| Prompt |
Give the tally of lines in the listing that include "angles". No other words belong in the answer.

| Recorded data |
......
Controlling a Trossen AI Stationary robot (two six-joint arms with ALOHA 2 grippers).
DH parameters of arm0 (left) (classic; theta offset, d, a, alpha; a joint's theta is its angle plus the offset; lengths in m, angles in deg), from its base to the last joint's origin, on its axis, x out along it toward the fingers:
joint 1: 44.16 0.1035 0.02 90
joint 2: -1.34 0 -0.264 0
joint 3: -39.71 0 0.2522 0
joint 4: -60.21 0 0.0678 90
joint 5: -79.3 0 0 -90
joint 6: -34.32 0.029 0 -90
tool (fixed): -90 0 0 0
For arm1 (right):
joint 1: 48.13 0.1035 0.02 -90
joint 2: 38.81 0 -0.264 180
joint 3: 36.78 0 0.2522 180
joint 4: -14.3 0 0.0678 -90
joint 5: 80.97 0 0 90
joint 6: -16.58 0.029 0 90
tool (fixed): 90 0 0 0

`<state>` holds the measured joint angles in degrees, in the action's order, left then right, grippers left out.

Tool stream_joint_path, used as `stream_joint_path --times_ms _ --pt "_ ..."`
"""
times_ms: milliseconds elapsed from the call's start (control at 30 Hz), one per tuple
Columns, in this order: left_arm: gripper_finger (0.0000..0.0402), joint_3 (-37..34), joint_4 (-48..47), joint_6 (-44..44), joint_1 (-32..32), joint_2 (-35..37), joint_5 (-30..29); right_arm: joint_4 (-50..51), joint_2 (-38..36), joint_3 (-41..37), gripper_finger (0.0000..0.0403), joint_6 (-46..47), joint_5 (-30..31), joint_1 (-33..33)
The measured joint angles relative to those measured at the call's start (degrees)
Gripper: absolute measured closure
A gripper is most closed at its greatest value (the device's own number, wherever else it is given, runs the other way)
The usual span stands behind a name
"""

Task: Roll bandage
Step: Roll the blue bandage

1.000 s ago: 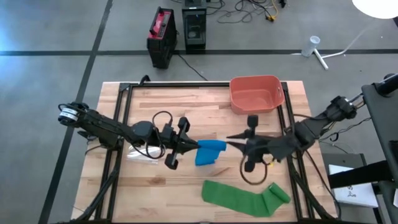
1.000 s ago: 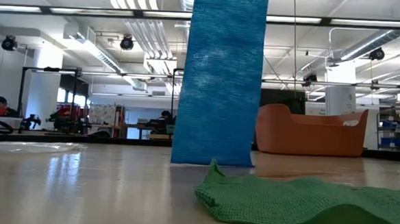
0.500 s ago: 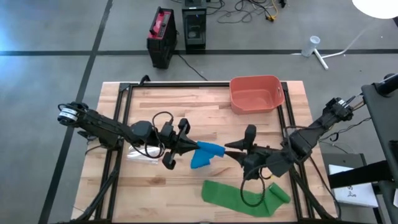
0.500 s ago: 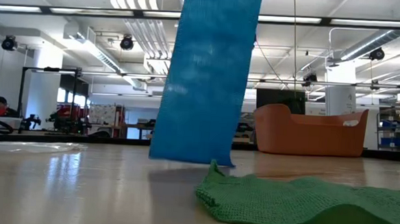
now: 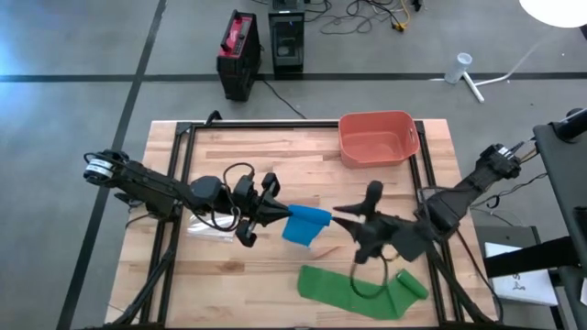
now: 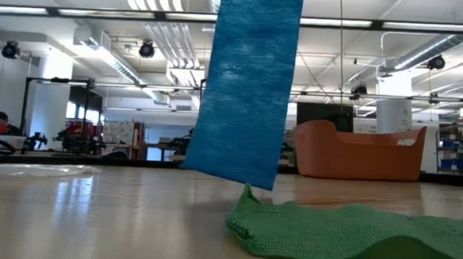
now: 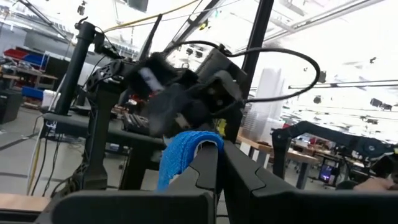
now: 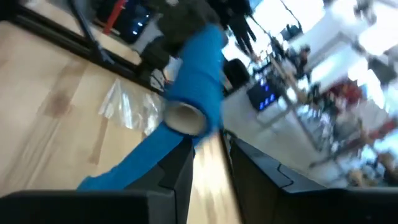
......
| Answer for this exercise |
3